TASK INPUTS:
[Start of section]

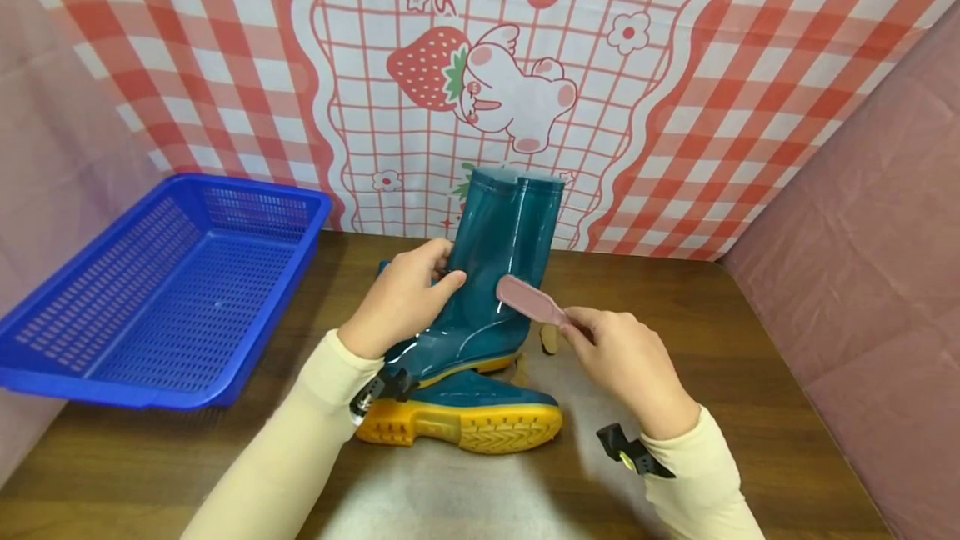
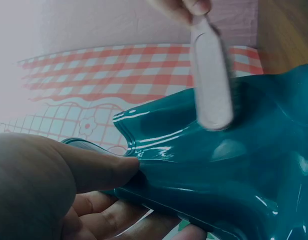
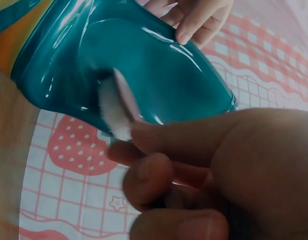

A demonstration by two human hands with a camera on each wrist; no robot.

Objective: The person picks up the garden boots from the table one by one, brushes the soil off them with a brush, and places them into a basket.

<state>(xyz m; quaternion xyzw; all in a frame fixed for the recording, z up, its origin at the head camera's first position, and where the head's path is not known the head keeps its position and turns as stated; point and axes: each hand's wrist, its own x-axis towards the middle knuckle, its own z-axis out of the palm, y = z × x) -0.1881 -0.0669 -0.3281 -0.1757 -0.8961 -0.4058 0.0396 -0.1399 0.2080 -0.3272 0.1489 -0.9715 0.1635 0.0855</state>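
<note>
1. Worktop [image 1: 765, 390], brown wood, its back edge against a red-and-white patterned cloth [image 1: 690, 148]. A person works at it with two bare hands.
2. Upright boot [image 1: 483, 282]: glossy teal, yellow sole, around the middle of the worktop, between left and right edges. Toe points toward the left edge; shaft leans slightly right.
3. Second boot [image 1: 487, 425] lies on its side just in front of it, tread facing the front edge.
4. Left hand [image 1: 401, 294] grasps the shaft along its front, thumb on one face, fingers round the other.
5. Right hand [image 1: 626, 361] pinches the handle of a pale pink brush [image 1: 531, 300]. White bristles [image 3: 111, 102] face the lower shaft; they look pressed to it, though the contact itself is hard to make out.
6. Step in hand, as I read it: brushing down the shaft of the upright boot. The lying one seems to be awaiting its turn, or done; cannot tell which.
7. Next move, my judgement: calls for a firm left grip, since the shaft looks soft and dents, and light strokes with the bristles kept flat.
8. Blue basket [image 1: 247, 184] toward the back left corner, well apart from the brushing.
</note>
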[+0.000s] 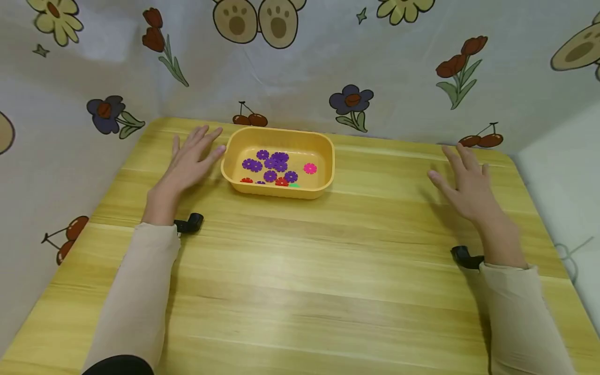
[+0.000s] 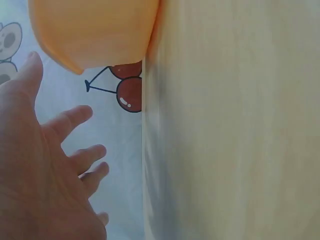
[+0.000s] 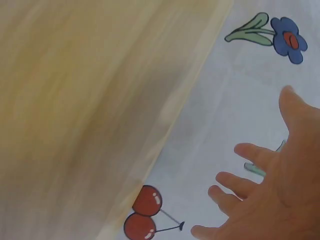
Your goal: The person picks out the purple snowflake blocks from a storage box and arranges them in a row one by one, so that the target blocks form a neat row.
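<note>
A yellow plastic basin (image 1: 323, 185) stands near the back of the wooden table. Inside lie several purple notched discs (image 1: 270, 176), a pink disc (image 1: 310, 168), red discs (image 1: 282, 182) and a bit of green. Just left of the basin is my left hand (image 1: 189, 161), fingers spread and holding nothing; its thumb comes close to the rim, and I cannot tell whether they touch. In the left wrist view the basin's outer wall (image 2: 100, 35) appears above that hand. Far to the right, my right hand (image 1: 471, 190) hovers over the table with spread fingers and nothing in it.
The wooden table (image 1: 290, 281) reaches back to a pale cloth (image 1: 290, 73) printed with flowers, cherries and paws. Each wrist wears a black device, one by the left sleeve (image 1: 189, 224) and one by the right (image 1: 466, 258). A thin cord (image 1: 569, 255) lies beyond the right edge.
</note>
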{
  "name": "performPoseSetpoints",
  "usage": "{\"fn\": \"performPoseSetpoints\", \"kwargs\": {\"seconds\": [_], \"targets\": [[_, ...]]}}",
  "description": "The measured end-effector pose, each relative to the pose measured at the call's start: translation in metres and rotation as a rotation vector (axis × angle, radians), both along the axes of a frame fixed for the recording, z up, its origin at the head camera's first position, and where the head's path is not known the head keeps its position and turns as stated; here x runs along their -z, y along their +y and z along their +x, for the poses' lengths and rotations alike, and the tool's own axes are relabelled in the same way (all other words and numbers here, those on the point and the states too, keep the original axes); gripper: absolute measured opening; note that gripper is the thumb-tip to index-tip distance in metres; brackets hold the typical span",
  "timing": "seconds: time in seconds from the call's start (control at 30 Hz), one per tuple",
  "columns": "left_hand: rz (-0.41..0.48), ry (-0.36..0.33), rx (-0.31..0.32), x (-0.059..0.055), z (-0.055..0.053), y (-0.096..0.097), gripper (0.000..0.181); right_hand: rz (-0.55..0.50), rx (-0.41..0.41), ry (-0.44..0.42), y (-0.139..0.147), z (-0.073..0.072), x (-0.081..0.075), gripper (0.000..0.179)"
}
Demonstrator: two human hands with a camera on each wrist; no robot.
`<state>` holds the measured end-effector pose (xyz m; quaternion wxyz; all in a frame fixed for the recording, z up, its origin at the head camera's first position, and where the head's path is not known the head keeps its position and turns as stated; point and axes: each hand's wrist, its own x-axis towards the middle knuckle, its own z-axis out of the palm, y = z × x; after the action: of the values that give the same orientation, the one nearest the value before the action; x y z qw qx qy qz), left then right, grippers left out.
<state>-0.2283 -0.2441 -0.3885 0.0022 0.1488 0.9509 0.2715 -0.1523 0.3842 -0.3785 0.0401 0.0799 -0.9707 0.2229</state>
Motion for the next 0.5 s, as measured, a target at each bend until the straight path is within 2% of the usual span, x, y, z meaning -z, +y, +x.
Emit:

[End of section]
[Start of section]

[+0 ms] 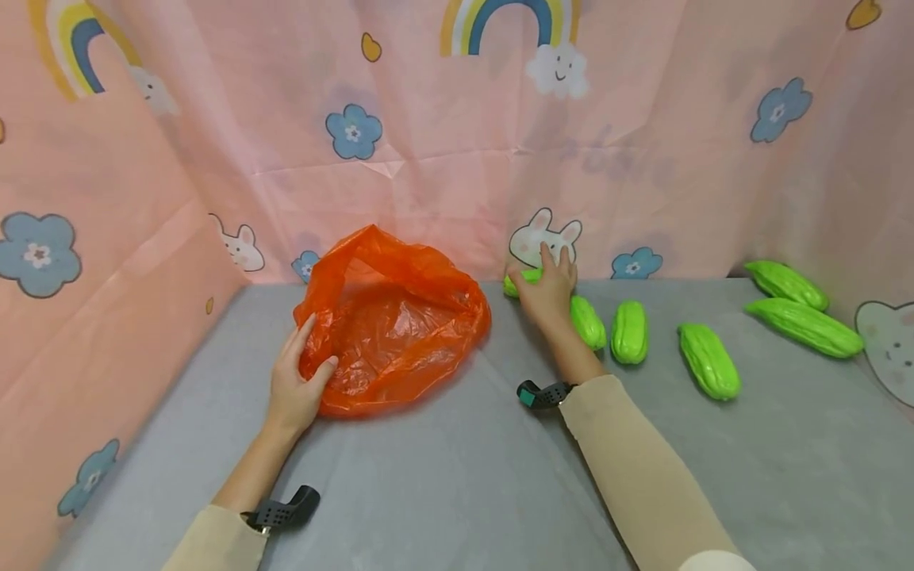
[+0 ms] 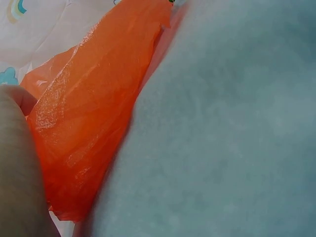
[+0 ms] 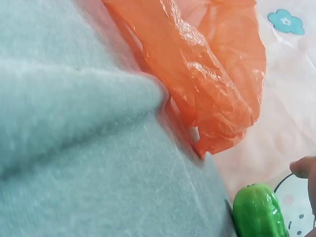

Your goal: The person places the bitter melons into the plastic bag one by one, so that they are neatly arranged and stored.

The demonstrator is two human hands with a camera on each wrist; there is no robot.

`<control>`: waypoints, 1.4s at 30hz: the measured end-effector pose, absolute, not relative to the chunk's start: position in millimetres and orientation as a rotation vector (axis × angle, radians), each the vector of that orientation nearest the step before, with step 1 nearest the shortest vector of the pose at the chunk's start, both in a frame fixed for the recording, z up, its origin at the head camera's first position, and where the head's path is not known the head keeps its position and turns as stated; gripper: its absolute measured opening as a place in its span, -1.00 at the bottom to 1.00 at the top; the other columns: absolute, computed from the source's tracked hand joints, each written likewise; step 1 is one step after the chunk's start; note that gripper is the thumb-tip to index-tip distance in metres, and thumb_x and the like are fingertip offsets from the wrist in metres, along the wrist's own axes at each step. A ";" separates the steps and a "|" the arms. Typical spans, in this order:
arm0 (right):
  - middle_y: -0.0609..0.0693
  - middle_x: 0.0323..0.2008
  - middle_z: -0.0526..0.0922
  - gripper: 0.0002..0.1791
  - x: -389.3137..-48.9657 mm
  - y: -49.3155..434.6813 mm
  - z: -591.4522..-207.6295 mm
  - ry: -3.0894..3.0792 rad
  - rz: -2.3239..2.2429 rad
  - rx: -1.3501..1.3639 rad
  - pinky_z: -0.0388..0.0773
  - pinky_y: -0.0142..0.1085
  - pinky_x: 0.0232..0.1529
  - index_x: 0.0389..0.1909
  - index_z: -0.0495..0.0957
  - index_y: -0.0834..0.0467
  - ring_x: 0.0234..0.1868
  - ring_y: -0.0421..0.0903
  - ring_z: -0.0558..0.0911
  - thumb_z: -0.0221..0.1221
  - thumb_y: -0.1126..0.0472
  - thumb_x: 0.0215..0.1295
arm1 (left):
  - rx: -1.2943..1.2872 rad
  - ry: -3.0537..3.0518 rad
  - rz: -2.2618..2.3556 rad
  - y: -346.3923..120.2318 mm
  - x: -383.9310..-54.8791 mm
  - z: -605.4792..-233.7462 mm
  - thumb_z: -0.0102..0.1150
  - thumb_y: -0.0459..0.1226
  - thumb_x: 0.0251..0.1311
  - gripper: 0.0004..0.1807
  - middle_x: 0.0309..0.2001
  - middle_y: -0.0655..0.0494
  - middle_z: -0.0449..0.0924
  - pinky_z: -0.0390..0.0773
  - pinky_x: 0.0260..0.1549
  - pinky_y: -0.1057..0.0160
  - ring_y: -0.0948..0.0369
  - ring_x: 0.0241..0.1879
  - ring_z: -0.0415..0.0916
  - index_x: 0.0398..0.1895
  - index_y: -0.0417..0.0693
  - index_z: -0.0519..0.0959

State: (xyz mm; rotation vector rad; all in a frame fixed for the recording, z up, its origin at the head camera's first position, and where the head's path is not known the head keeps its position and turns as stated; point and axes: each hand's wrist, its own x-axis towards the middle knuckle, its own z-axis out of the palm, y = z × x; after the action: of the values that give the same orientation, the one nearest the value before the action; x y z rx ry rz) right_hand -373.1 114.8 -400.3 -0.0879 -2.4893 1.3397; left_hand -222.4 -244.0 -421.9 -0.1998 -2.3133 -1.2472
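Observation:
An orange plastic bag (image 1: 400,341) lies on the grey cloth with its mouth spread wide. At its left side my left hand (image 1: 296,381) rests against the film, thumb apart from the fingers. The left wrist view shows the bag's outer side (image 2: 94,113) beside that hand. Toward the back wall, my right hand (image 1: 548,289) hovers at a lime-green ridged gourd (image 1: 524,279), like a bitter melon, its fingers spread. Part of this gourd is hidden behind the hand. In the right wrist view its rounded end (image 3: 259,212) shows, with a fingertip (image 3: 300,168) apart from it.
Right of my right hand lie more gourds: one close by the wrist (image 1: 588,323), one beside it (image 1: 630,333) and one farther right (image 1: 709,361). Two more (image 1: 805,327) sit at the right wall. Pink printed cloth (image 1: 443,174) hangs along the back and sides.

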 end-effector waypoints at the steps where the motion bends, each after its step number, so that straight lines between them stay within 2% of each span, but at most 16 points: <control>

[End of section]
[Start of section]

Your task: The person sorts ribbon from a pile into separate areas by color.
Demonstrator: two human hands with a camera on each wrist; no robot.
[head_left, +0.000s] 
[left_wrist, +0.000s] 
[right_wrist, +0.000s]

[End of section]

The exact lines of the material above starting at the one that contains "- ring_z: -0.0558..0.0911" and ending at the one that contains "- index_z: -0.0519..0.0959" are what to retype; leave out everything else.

  - ring_z: -0.0558..0.0911
  - thumb_z: -0.0221..0.1221
  - thumb_y: -0.1126..0.0472
  - thumb_x: 0.0215..0.1295
arm1 (left):
  - rx: -1.2943..1.2872 rad
  - ry: -3.0537..3.0518 rad
  - rz: -2.2618..2.3556 rad
  - y: -346.3923..120.2318 mm
  - x: -383.9310..-54.8791 mm
  - z: -605.4792..-233.7462 mm
  - thumb_z: -0.0102..0.1150
  - thumb_y: -0.0459..0.1226
  - thumb_x: 0.0251..0.1311
  - gripper: 0.0004..0.1807
  - middle_x: 0.0309..0.2001
  - middle_y: -0.0655..0.0494
  - middle_z: -0.0449..0.0924
  - pinky_z: -0.0390..0.0773
  - pinky_x: 0.0260..0.1549
  - pinky_y: -0.1057..0.0160
  - ring_y: -0.0948..0.0369
  - ring_x: 0.0241..0.1879
  - ring_z: -0.0415..0.0916
  - index_x: 0.0398..0.1895
  - index_y: -0.0417..0.0693
  - index_z: -0.0519..0.0959

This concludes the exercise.